*** Opening of Supplied material ***

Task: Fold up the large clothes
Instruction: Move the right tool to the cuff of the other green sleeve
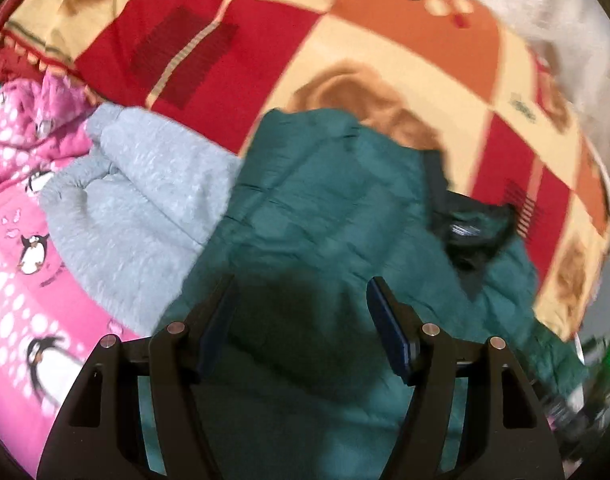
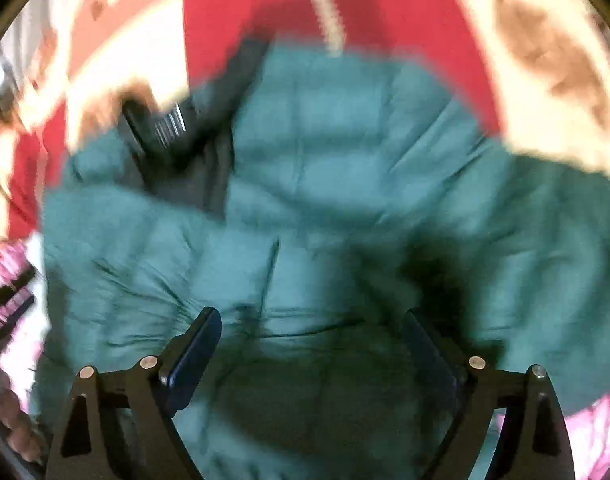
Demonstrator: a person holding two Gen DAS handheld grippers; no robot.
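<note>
Teal quilted jacket (image 1: 325, 216) on patterned blanket (image 1: 385, 60) | L gripper (image 1: 301, 292) spread wide, holding nothing | R gripper (image 2: 313, 320) same, above jacket

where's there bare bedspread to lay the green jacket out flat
The widest bare stretch of patterned bedspread lies beyond the green jacket, toward the white cloth. The near left is crowded: the grey garment and the pink penguin garment lie side by side against the jacket.
</note>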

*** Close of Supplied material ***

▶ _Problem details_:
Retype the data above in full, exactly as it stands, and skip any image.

▶ _Written reply_:
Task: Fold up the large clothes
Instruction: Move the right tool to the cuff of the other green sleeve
Demonstrator: a person holding two Gen DAS handheld grippers; no robot.
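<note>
Teal quilted jacket (image 1: 325, 216) on patterned blanket (image 1: 385, 60) | L gripper (image 1: 301, 292) spread wide, holding nothing | R gripper (image 2: 313, 320) same, above jacket

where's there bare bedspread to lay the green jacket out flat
The widest bare stretch of patterned bedspread lies beyond the green jacket, toward the white cloth. The near left is crowded: the grey garment and the pink penguin garment lie side by side against the jacket.
</note>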

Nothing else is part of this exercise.